「自らの無理解・無関心に気づかされる」サントメール ある被告 佐分 利信さんの映画レビュー(感想・評価)
自らの無理解・無関心に気づかされる
若いころにある人に
「君は合理的な判断を重視する人だね」
と言われたことがある。
その時は社会人、企業で仕事をする人間としてまともだという評価を得たと思っていた。しかし、今はわかるのだ。彼は私のことを、一方的な価値観に固執しすぎていると非難とも揶揄ともとれる論評を私に対して下していたのだと。
正直に告白すると、この映画の作り手が観客に伝えたいことが、終盤の女性弁護士の弁論を聞くまでは理解できずにいた。

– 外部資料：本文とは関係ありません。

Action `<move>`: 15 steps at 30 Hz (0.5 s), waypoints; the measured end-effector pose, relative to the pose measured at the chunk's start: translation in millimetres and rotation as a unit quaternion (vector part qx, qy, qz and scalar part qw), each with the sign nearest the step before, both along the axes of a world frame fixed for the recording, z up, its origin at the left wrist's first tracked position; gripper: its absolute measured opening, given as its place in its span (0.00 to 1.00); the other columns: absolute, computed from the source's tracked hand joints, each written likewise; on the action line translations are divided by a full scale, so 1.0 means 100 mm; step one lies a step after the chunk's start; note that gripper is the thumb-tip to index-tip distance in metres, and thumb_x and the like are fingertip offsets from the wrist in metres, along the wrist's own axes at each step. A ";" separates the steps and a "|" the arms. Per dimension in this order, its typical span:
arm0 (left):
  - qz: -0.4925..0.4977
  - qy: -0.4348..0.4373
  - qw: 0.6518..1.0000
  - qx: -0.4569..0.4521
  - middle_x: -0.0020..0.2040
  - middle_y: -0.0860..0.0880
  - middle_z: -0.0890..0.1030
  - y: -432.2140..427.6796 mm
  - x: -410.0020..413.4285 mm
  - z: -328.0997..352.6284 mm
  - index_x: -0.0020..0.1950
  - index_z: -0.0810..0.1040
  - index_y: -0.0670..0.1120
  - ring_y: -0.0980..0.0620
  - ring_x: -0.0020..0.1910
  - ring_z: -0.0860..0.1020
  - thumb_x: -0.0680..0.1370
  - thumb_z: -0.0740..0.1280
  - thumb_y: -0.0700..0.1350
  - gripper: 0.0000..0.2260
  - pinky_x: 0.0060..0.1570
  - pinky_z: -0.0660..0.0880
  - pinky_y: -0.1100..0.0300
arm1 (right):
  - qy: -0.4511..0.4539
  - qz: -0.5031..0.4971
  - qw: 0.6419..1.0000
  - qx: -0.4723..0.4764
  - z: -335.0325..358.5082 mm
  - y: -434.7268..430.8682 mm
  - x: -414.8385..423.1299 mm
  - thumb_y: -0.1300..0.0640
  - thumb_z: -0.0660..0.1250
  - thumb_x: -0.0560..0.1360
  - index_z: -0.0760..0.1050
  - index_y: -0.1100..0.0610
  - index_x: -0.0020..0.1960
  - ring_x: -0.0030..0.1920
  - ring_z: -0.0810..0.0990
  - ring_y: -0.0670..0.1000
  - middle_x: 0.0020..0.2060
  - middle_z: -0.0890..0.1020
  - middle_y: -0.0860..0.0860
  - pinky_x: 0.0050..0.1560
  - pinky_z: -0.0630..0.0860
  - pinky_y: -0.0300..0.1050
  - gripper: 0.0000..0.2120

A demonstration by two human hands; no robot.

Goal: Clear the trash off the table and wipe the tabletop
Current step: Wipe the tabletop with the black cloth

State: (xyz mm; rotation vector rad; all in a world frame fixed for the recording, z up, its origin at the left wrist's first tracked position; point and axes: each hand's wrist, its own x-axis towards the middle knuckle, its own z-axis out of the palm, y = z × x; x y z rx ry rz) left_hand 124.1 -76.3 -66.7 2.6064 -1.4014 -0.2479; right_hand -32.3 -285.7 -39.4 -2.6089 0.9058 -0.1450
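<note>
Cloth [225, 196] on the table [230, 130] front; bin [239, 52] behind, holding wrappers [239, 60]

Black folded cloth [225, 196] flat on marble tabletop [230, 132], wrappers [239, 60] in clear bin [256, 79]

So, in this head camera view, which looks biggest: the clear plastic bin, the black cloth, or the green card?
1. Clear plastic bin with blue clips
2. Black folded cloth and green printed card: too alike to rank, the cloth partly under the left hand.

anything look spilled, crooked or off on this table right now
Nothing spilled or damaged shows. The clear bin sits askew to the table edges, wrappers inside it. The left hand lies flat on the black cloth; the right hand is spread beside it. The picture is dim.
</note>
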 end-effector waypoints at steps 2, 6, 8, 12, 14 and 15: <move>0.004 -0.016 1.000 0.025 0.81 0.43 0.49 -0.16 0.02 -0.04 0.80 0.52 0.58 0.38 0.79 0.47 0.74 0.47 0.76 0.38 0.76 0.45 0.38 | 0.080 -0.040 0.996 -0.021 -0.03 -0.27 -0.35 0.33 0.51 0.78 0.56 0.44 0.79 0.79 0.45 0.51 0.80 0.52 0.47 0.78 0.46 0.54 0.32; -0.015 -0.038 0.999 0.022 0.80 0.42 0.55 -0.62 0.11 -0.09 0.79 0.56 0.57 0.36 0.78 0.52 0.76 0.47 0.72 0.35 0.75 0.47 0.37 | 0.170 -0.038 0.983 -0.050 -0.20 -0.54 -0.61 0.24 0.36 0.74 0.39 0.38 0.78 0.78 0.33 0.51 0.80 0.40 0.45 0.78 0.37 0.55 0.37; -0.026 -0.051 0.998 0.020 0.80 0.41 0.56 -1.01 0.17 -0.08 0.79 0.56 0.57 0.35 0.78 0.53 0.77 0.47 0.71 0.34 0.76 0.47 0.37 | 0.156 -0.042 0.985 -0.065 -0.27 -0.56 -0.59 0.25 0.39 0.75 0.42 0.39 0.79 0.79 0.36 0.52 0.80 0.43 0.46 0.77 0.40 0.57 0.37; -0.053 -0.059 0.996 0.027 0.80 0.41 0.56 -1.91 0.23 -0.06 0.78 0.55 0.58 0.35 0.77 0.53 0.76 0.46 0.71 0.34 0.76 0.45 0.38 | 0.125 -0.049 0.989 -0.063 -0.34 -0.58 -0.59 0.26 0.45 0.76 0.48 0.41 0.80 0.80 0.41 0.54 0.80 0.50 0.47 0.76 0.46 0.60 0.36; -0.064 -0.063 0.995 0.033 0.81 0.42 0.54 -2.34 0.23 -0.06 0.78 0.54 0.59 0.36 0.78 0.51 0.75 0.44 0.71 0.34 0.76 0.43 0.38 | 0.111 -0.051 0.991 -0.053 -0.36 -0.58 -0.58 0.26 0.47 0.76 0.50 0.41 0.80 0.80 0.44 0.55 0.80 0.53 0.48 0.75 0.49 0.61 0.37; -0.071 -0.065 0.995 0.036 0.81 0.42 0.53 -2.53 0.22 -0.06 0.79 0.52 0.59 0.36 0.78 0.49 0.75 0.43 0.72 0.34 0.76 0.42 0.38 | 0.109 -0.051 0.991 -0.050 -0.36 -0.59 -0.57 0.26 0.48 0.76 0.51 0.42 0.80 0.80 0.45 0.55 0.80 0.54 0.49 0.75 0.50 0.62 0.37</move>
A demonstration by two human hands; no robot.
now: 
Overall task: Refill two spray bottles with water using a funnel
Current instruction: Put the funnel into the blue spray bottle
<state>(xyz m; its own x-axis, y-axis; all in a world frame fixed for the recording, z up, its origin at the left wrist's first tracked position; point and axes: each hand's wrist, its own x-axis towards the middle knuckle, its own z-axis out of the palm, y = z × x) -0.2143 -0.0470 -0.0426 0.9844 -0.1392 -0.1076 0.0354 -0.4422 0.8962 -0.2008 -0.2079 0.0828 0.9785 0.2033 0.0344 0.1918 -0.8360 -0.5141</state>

だからその意味で親切な構成の作品だとも思うことができたのだが、やはりここは、
「ここまで言わなければまだ分からないのか」
という、この頑迷な観客への厳しい最後通告と受け止めることにしなければなるまい。
映画が中心に据える被告はアフリカ系の女性である。白人男性の価値観が中心とされる西洋アカデミズムの世界からは「移民」「女性」という二つの疎外されるカテゴリーに属する人物として描かれている。
この疎外され、周囲からの無理解、無関心の果てに精神にほころびをきたし、ついには自分の子供を殺してしまう。このことを法と社会はいかに裁くのかという問いかけが映画の主題だと思う。
そして、このような疎外感や無関心の果てに疲れ果ててしまった人との婚姻関係を解消した自分の過去への問いかけとそれは大きく重なるものだと感じた。
地方の高校を卒業しすぐに就職をして生きてきた女性の、社会から軽んじられることに対して感じる疎外感や希望のなさを私がどれだけ理解しようとしたであろうか。その無理解な社会に私自身が含まれるということについてどれだけわかっていたであろうか。
私に対する不可解な行動とそのことについて悪びれることのなかった相手の態度に苛立つばかりで、つまるところ私の相手に対する無理解や無関心の写し鏡だったことがわかっていなかった。
彼女が手塩にかけて育ててきた子供たちと別の生活を選択したという理解に苦しむ結論を出したことも、いまさら何も変わらないが、離婚して5年を経ったいま少しはわかるような気がするようになった。